▶ **WHAT IS NEEDED**
In the entries below, find the line containing "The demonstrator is" and the line containing "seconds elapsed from". Copy those two lines and everything between them exactly, and only that.

▶ **DATA UNDER STUDY**
━━━━
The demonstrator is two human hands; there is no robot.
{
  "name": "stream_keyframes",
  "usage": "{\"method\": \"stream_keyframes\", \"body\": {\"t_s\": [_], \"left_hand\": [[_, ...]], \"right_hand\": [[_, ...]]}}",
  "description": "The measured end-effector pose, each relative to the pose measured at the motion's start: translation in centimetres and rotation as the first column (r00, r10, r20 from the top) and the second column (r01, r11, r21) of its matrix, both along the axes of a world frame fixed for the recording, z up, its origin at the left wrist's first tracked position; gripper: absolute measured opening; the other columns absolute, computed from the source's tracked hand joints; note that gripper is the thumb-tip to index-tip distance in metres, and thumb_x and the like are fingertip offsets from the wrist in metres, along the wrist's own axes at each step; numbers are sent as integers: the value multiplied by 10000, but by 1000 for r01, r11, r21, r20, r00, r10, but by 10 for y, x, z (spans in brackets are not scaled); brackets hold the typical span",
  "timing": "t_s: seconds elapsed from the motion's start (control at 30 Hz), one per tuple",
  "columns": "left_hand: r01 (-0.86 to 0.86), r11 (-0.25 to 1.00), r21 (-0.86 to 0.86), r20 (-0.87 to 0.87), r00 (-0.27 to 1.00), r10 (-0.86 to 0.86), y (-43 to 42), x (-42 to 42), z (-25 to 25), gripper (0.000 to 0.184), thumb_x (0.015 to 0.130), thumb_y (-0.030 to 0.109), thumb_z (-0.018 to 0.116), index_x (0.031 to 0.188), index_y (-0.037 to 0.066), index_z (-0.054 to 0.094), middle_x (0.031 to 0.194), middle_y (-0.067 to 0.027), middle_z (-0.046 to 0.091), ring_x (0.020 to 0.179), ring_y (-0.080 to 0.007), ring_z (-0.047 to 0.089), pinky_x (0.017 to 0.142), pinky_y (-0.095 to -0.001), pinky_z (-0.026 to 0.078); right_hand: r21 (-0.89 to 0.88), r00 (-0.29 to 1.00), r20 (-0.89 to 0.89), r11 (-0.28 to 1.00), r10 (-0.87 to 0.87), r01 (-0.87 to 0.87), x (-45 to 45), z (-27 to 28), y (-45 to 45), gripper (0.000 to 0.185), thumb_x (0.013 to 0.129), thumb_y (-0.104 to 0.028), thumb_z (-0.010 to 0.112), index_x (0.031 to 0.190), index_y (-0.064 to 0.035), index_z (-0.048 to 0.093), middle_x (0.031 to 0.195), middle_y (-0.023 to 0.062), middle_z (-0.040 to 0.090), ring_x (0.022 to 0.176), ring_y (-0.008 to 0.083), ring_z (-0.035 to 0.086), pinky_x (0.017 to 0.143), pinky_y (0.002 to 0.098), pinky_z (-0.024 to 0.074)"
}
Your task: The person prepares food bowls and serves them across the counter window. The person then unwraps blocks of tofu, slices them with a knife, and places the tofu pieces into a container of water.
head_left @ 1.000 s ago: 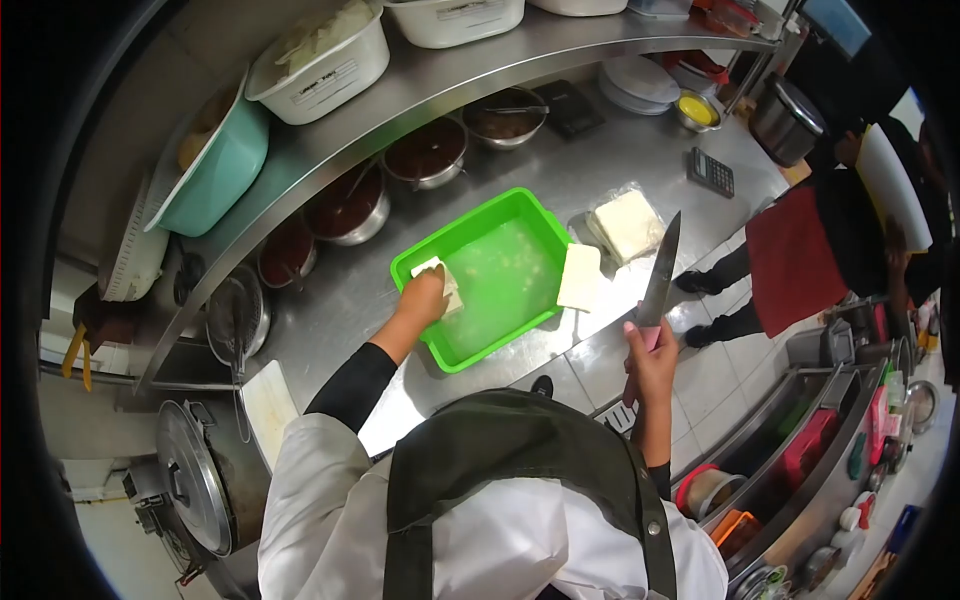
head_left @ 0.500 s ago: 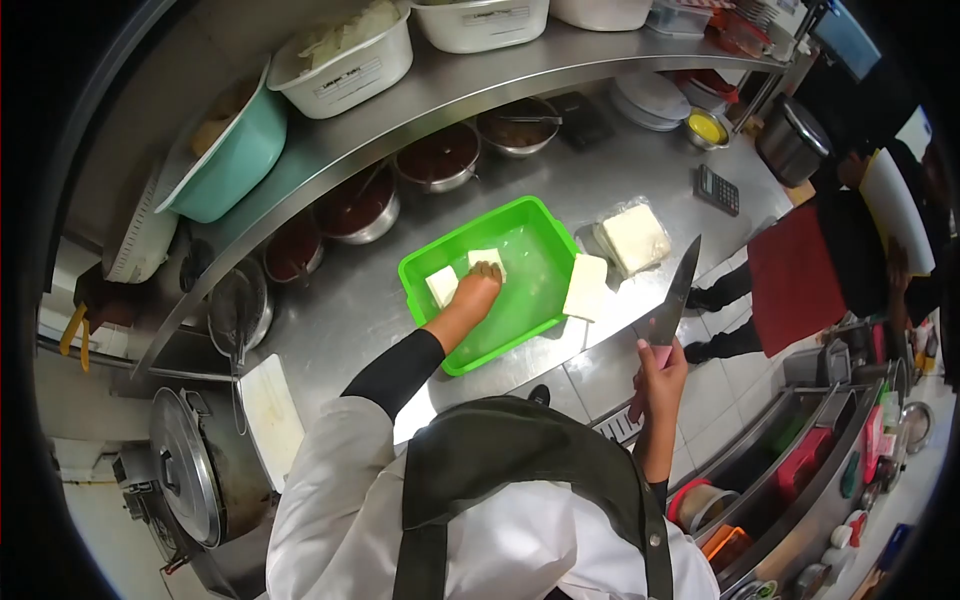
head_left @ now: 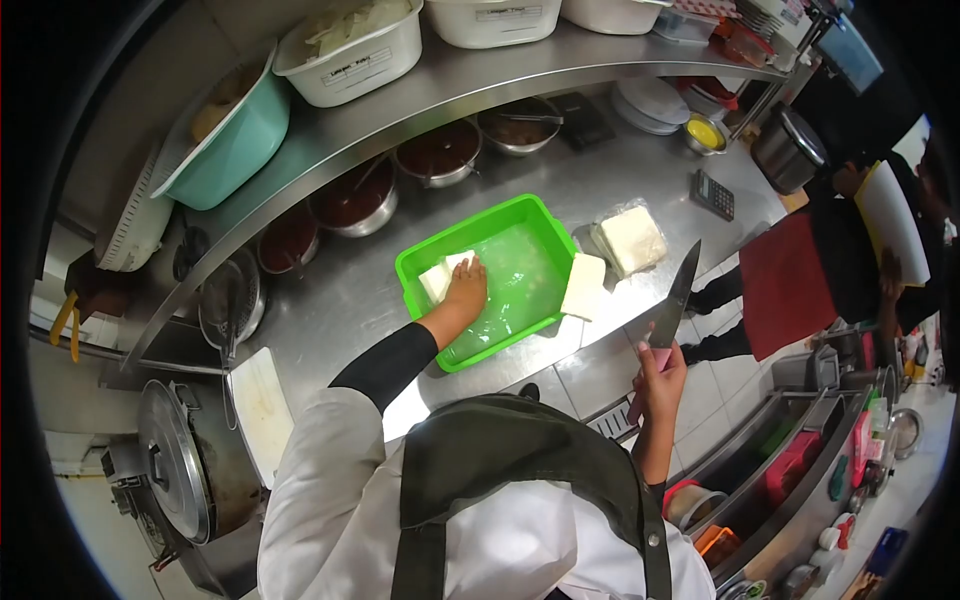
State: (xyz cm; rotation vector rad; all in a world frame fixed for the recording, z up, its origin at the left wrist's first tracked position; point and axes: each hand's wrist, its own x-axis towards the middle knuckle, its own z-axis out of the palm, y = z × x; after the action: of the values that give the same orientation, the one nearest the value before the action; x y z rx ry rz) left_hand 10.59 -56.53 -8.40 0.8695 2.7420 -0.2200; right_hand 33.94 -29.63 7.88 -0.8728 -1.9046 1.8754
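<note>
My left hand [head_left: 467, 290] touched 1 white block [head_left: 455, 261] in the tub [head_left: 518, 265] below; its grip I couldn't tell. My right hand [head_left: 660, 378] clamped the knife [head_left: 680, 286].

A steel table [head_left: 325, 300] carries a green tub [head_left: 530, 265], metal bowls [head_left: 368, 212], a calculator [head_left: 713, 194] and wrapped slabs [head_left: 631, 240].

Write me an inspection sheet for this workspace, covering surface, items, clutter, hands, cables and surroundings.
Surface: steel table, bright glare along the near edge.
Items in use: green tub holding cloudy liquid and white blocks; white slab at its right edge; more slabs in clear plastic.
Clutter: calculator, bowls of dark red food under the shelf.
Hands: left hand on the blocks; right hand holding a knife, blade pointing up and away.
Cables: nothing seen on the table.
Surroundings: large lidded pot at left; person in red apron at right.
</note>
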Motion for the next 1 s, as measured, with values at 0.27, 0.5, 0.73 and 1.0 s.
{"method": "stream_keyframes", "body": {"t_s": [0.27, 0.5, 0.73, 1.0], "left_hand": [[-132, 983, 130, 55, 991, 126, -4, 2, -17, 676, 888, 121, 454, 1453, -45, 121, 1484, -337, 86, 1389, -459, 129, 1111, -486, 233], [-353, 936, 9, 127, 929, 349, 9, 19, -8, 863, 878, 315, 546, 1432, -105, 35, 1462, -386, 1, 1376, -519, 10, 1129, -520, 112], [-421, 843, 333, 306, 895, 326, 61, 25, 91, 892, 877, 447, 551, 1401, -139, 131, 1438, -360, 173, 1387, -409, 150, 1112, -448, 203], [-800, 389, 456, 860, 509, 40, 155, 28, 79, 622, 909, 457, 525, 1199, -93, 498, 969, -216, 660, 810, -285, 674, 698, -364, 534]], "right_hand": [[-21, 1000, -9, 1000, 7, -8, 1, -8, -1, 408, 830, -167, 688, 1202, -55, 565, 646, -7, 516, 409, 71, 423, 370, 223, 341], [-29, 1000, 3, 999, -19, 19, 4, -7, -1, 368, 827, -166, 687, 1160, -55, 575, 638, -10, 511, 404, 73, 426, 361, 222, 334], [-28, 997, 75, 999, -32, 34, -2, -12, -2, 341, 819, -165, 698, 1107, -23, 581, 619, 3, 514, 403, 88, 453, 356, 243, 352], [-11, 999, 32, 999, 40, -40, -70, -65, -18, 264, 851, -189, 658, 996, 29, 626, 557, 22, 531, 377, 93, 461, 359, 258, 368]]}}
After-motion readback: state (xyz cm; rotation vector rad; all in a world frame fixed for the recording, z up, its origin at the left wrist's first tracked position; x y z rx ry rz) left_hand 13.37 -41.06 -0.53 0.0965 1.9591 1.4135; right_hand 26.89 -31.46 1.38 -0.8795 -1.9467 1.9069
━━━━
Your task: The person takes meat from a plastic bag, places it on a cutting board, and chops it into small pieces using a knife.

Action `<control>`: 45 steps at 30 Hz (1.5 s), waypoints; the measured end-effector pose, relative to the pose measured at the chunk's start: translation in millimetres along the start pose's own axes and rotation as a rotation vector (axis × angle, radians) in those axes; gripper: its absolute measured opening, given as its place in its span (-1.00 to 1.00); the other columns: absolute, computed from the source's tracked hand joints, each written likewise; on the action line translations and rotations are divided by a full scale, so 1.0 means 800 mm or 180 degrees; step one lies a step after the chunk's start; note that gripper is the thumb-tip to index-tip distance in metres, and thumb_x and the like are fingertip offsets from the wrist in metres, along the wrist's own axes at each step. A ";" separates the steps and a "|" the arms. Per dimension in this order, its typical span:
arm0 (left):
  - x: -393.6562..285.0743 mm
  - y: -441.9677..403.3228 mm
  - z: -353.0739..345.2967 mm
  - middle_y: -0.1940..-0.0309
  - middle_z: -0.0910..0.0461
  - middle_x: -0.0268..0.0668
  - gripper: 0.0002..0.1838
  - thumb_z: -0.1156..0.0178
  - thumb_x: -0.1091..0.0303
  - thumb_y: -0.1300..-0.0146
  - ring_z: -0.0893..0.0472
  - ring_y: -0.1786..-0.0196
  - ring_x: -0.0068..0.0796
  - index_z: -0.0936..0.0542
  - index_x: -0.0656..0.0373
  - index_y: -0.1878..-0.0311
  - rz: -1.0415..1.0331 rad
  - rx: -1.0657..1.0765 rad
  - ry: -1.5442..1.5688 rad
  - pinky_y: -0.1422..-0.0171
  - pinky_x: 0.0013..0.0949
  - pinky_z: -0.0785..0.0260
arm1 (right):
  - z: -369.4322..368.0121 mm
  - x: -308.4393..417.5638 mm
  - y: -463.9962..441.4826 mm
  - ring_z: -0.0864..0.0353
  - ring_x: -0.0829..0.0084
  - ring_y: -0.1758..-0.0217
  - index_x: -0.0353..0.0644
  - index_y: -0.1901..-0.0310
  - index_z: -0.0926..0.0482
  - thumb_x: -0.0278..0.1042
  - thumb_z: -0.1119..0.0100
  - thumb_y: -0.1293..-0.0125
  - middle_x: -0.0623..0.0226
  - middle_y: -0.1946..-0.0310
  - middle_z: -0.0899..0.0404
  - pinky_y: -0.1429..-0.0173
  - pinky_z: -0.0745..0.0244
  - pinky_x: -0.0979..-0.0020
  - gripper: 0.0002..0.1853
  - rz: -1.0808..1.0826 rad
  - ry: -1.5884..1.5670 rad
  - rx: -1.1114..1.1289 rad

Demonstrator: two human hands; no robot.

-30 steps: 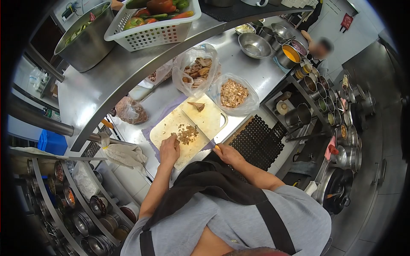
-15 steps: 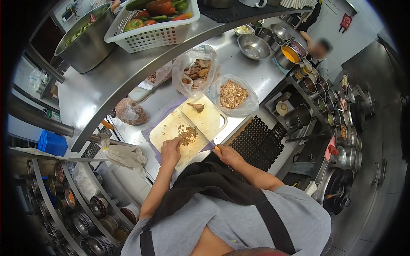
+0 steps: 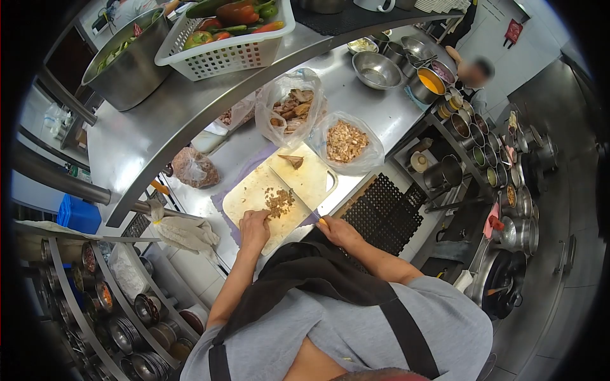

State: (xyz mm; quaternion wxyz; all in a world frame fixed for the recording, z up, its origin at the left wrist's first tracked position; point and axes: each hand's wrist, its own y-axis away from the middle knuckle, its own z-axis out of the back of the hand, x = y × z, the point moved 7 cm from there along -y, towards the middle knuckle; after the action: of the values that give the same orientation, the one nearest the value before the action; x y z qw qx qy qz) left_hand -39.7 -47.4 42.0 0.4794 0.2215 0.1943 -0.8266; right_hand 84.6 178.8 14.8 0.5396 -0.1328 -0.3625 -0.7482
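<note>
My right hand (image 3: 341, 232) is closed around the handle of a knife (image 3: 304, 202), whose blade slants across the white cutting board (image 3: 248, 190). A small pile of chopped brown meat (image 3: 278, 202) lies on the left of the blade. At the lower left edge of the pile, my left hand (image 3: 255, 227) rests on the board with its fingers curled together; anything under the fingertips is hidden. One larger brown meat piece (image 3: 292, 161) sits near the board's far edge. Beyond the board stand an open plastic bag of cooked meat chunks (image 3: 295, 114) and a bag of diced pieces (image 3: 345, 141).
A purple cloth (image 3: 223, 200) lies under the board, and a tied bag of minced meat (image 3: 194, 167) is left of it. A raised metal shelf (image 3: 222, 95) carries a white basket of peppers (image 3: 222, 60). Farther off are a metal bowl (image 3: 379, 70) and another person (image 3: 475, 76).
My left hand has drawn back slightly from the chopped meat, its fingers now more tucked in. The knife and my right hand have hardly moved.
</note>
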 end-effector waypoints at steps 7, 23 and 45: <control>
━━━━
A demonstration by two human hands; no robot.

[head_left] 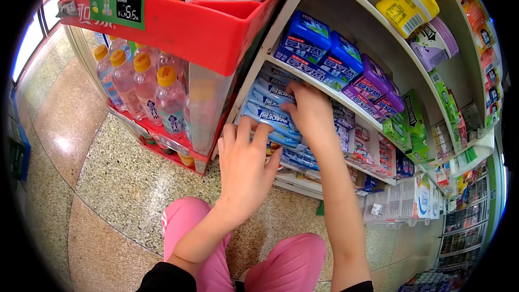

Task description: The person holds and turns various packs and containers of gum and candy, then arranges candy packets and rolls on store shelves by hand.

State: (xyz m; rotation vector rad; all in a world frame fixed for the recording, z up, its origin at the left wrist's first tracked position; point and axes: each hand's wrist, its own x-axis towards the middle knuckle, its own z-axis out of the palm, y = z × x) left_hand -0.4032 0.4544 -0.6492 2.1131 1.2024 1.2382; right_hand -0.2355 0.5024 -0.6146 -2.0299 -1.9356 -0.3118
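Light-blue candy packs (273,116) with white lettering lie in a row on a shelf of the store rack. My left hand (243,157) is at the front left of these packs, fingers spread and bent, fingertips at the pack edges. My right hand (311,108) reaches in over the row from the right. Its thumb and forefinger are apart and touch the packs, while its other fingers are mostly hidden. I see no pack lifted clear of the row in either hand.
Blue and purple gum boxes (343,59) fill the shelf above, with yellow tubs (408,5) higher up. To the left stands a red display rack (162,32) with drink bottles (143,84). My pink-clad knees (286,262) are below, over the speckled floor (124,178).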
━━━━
▶ **TASK RESPONSE**
The demonstrator is two human hands; there is no robot.
{
  "name": "stream_keyframes",
  "usage": "{\"method\": \"stream_keyframes\", \"body\": {\"t_s\": [_], \"left_hand\": [[_, ...]], \"right_hand\": [[_, ...]]}}",
  "description": "The measured end-effector pose, each relative to the pose measured at the motion's start: translation in centimetres and rotation as the first column (r00, r10, r20 from the top) and the second column (r01, r11, r21) of its matrix, both along the axes of a world frame fixed for the recording, z up, its origin at the left wrist's first tracked position; gripper: absolute measured opening; the other columns absolute, computed from the source's tracked hand joints; note that gripper is the thumb-tip to index-tip distance in metres, and thumb_x and the like are fingertip offsets from the wrist in metres, along the wrist's own axes at each step; numbers are sent as integers: the value multiplied by 10000, but by 1000 for r01, r11, r21, r20, r00, r10, but by 10 for y, x, z (spans in brackets are not scaled); brackets hold the typical span",
  "timing": "t_s: seconds elapsed from the motion's start (control at 30 Hz), one per tuple",

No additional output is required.